Signing in users with SAML

To prompt users to sign in using SAML:

  1. Go to the flow where you want to perform the authentication.
  2. From the Flow Palette, drag the SAML SSO Sign in step from the Dialog section.
  3. Drop it into your desired location within the flow.
  4. Configure the step as follows:
    • Enter a step name.
    • From the Connection Code drop-down, select the SAML connector app you created.
    • In the Step message field, enter [[ChatUser]].SamlSsoRequestUrl.

  5. Save the step.

At runtime, when the user clicks the link in the chat, Druid redirects them to a Druid-hosted login/consent page at the WEB API service.

NOTE: The authentication session is valid for 120 seconds from the moment the sign-in link is generated. If the user does not complete the authentication within this window, the Flow Engine will automatically trigger the SSO Timeout exception. This ensures the conversation does not remain in a deadlocked state if the user abandons the process.
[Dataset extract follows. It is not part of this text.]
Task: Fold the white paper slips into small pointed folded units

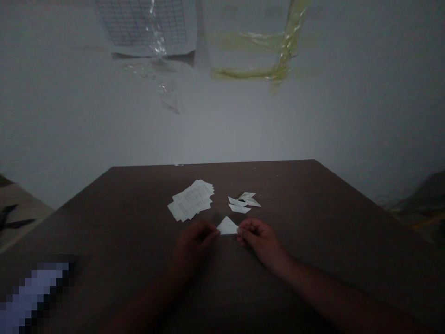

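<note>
A small white paper folded into a triangle [227, 226] lies low over the dark wooden table [313, 222], held between both hands. My left hand [194, 241] pinches its left corner with curled fingers. My right hand [259, 239] pinches its right corner, fingers closed. Just beyond the hands lies a fanned stack of printed paper slips [191, 200]. To the right of that stack are a few folded paper triangles [243, 202].
The table ends at a pale wall [222, 125] with a taped grid sheet [142, 23] and yellowish tape [274, 51] high up. A blurred-out patch [34, 292] sits at the table's near left. Floor and dim objects show at both sides.
</note>
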A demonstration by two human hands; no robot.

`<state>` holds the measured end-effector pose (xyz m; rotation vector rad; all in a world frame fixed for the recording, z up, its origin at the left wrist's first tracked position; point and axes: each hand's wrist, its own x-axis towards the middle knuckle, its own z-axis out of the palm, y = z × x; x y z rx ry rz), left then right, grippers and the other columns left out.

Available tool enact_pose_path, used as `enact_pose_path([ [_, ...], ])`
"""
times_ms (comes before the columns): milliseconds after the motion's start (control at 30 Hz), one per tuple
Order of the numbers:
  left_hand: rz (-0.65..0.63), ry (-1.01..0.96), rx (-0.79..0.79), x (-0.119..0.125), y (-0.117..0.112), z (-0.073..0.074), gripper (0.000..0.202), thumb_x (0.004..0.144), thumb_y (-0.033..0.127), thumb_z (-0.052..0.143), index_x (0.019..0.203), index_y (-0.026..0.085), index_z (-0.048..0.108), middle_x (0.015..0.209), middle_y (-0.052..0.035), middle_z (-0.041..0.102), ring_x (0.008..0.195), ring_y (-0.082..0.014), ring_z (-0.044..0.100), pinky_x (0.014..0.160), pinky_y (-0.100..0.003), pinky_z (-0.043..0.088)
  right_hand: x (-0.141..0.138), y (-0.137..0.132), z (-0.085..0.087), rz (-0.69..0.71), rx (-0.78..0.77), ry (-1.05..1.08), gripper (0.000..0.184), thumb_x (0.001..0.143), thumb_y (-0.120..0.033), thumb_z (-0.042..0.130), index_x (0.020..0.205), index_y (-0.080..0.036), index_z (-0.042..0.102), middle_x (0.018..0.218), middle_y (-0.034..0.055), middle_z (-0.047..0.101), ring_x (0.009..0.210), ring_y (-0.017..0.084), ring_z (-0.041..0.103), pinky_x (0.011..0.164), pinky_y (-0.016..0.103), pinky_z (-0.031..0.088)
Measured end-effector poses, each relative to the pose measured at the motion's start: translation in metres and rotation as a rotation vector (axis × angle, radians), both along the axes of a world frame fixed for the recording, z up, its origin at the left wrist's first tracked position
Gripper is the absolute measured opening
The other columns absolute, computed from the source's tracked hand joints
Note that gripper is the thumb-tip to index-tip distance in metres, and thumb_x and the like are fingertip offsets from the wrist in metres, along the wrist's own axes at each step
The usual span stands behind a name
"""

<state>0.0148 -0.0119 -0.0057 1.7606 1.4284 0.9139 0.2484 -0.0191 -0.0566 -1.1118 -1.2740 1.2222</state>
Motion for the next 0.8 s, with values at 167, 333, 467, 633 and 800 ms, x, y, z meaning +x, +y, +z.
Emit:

After the SAML SSO Sign In step, continue with Druid-specific authentication using internal actions such as SaveIdentifiedUser and SaveAuthenticatedUser. You can configure these either in the next step of the flow or in the PostActions section of the SAML SSO Sign In step.

Authentication Timeout Management

NOTE: This feature is available in Druid 9.20 and higher.

To prevent the conversation from becoming unresponsive if a user does not complete the sign-in process, the Flow Engine includes an automated timeout mechanism. This ensures the flow does not remain blocked until the user manually selects Cancel.

How it works

The authentication session is active for 120 seconds from the moment the sign-in link is generated in the chat. If the user fails to authenticate within this window:

  • The system triggers a failure state instead of remaining stuck in the sign-in step.
  • The Flow Engine raises a specific exception that can be caught and handled within the flow.

Handling the Timeout Exception

To manage the conversation path when a SSO timeout occurs:

  1. Open the SAML 2.0 Sign in step and go to the Metadata section.
  2. Enable the Exception Handler.
  3. Create a flow path for when the exception is raised. Recommended actions include:
    • Retry logic. Ask the user if they wish to receive a new sign-in link.
    • Custom notification. Inform the user that the authentication window has expired and provide instructions for the next steps.
    • Redirection. Move the user to a different part of the conversation or back to the main menu.

Signing out users authenticated with SAML SSO

There’s no special sign-out process for users authenticated with SAML SSO. To sign out a user, in your flow add a step that either uses the internal action SaveNotAuthenticatedUser or sets [[ChatUser]].IsAnonymous to true.